Just a few months ago, our options for viable language models in production were limited. GPT-4 was the go-to for important tasks, while GPT-3.5 handled less critical operations. Open source models and Claude 2 could potentially replace GPT-3.5, but for top performance, GPT-4 was the only real choice.
Then, about three months ago, Claude 3 arrived on the scene. Claude 3 Haiku and Claude 3 Sonnet quickly became viable alternatives for lower-end tasks. You could use Claude 3 Haiku instead of GPT-3.5 at a lower cost and generally better performance. For mid-level tasks between GPT-3.5 and GPT-4, Sonnet became a solid option. Claude 3 Opus offered another choice for top-level tasks, though its higher cost didn’t expand our pool of price-performance options.
Soon after, GPT-4 Omni was released, dramatically reducing the cost of top-tier intelligence. Anyone using GPT-4 in production switched to GPT-4 Omni for much cheaper with comparable results.
The release of Llama 3, particularly the 70 billion parameter version, provided another low-level model option. It was very affordable, and numerous model providers began running it, creating competition for the fastest and cheapest inference. Companies like Groq offered lightning-fast, cost-effective versions, adding another viable API option to the mix.

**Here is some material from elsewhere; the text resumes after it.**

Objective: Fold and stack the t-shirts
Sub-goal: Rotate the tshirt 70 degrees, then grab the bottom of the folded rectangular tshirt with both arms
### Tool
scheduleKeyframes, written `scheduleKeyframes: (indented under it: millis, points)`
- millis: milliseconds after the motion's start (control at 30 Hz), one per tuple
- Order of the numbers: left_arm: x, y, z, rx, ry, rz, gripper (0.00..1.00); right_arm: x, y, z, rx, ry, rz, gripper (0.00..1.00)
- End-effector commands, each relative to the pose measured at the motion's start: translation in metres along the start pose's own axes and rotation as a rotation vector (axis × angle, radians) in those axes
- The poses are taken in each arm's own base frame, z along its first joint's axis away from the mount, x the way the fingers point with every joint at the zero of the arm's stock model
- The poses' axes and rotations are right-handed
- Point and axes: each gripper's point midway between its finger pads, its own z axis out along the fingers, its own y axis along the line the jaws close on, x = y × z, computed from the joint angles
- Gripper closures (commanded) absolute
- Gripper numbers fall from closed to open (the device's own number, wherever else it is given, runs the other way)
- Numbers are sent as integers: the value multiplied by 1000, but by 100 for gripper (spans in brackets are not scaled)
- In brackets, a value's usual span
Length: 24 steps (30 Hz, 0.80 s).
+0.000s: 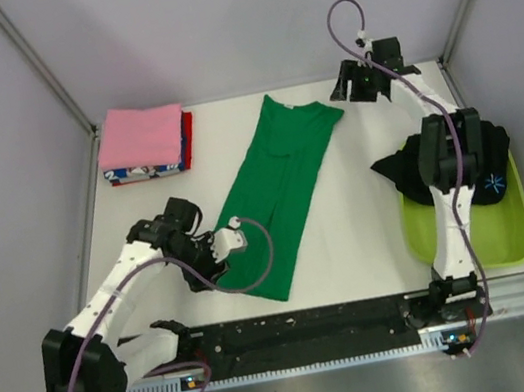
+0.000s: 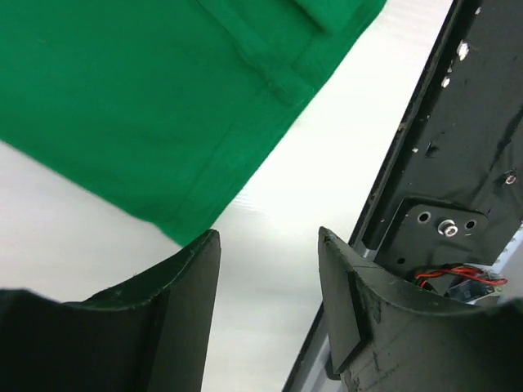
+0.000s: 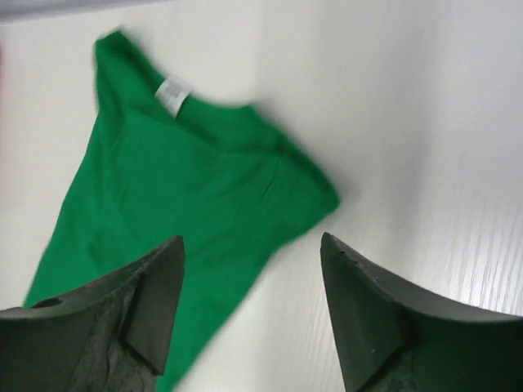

Claude 3.5 Sonnet then launched, offering slightly better intelligence than GPT-4 Omni at a lower price point, with notably improved writing capabilities. It’s currently my go-to model for top-tier tasks, especially writing.
Mark Zuckerberg’s open-sourcing of Llama 3.1 in 8 billion, 70 billion, and 405 billion parameter versions raised the bar for 70 billion parameter models. This effectively made GPT-3.5 obsolete for serious users.
The introduction of Llama 3.1 8B brought costs down significantly. While GPT-4 API could cost a few cents for just a thousand tokens a few months ago, Llama 3.1 8B now offers a rate of 9 cents per million tokens for both input and output. That’s roughly a 300-fold decrease in cost for less intelligence, but still sufficient for many applications.
OpenAI’s release of GPT-4 Omni Mini further expanded our options. It costs less than a dollar for a million output tokens and just a few cents for a million input tokens, with intelligence far surpassing GPT-3.5. For tasks requiring moderate intelligence without needing top-tier models, GPT-4 Omni Mini has become the popular choice. I still prefer Claude 3 Haiku for its creativity in writing, but for non-writing tasks, GPT-4 Omni Mini is my go-to.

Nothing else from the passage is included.